Anthony and Michael sit on the six-member board of directors for company X. If the board is to be split up into 2 three-person subcommittees, what percent of all the possible subcommittees that include Michael also include Anthony?

Probability approach:

(AMX XXX) or (XXX AMX)

AM could be in the first committee or in the second committee.

When AM is in the first committee, we select A first and then the probability of selecting M between the remaining 5 persons is 1/5.

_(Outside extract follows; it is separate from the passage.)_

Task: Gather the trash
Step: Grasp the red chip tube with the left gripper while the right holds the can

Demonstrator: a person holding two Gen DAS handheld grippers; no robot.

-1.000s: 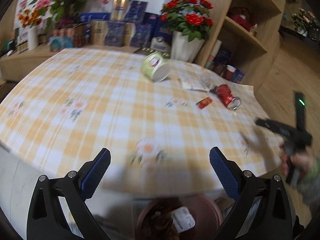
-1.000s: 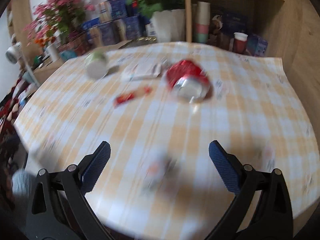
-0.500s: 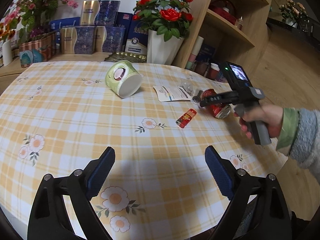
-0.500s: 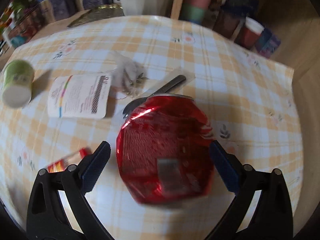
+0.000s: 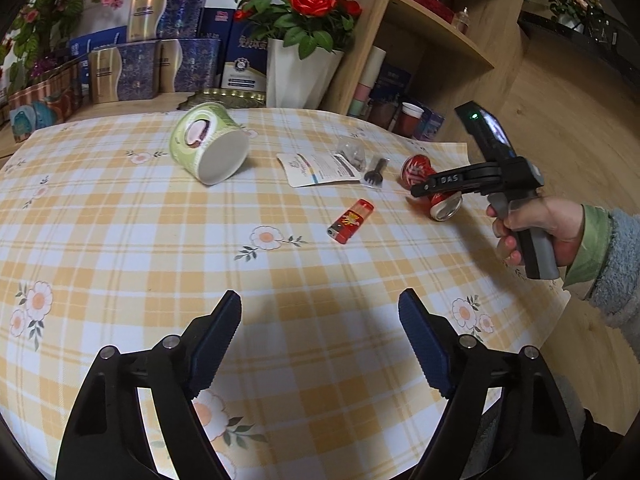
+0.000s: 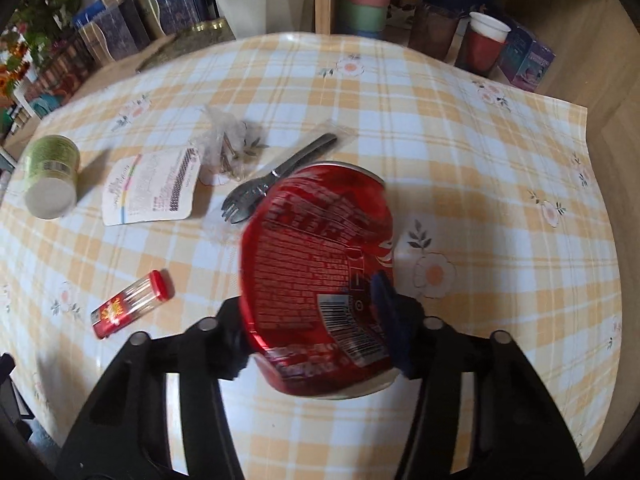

The same for the second committee.

Then:

\(P = \frac{6}{6} * \frac{1}{5} + \frac{6}{6}*\frac{1}{5} = \frac{12}{30} =

40%\)

Reversal probability approach:

AMX XXX

q= probability of A and M to be in different committees.

P = 1 - q = probability A and M together in the same committee.

\(q = \frac{2}{2}*\frac{4}{5}*\frac{3}{4} = \frac{12}{20} = 60%\)

For any of the committes:

\(\frac{2}{2}\) we select A or M from A or M.

\(\frac{4}{5}\) probability of picking any of the Xs from the remaining XXXXM

\(\frac{3}{4}\) probability of picking another X from the remaining XXXM

then P = 1 - q = 1 - 60% =

40%Combinatorial approach:

AMX XXX

We select the group (AM) from the 2 groups (AM) (XXXX). Then we combine the group AM with each X of the group XXXX:

\(P = \frac{{C^2_1 * C^4_1}}{{C^6_3}} = \frac{{2*4}}{20} =

40%\)

Reversal combinatorial approach:

q= probability of A and M to be in different committees.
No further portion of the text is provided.